About this task ▸ Write out all of the data again, exactly as it reads.

** Opening Exercise data block **

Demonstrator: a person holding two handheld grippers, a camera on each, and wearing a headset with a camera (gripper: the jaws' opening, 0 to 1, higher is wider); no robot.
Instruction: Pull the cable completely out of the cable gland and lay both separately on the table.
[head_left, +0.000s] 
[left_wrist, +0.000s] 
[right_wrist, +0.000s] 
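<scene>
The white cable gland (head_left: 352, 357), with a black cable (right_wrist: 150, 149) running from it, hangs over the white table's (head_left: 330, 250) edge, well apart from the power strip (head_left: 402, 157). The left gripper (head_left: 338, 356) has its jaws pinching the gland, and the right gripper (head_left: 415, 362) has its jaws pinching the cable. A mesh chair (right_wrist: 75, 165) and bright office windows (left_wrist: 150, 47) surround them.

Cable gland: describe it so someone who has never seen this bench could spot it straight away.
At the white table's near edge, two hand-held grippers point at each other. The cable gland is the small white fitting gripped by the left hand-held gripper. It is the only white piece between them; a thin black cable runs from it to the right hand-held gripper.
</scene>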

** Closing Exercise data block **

Exercise answer ▸
Demonstrator: a person holding two handheld grippers, a camera on each, and wearing a headset with a camera (gripper: the jaws' opening, 0 to 1, higher is wider); no robot.
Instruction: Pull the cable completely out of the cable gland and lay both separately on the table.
[head_left, +0.000s] 
[left_wrist, +0.000s] 
[right_wrist, +0.000s] 
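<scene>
The white cable gland (head_left: 352, 357), with a black cable (right_wrist: 150, 149) running from it, hangs over the white table's (head_left: 330, 250) edge, well apart from the power strip (head_left: 402, 157). The left gripper (head_left: 338, 356) has its jaws pinching the gland, and the right gripper (head_left: 415, 362) has its jaws pinching the cable. A mesh chair (right_wrist: 75, 165) and bright office windows (left_wrist: 150, 47) surround them.

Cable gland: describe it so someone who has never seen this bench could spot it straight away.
At the white table's near edge, two hand-held grippers point at each other. The cable gland is the small white fitting gripped by the left hand-held gripper. It is the only white piece between them; a thin black cable runs from it to the right hand-held gripper.
</scene>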

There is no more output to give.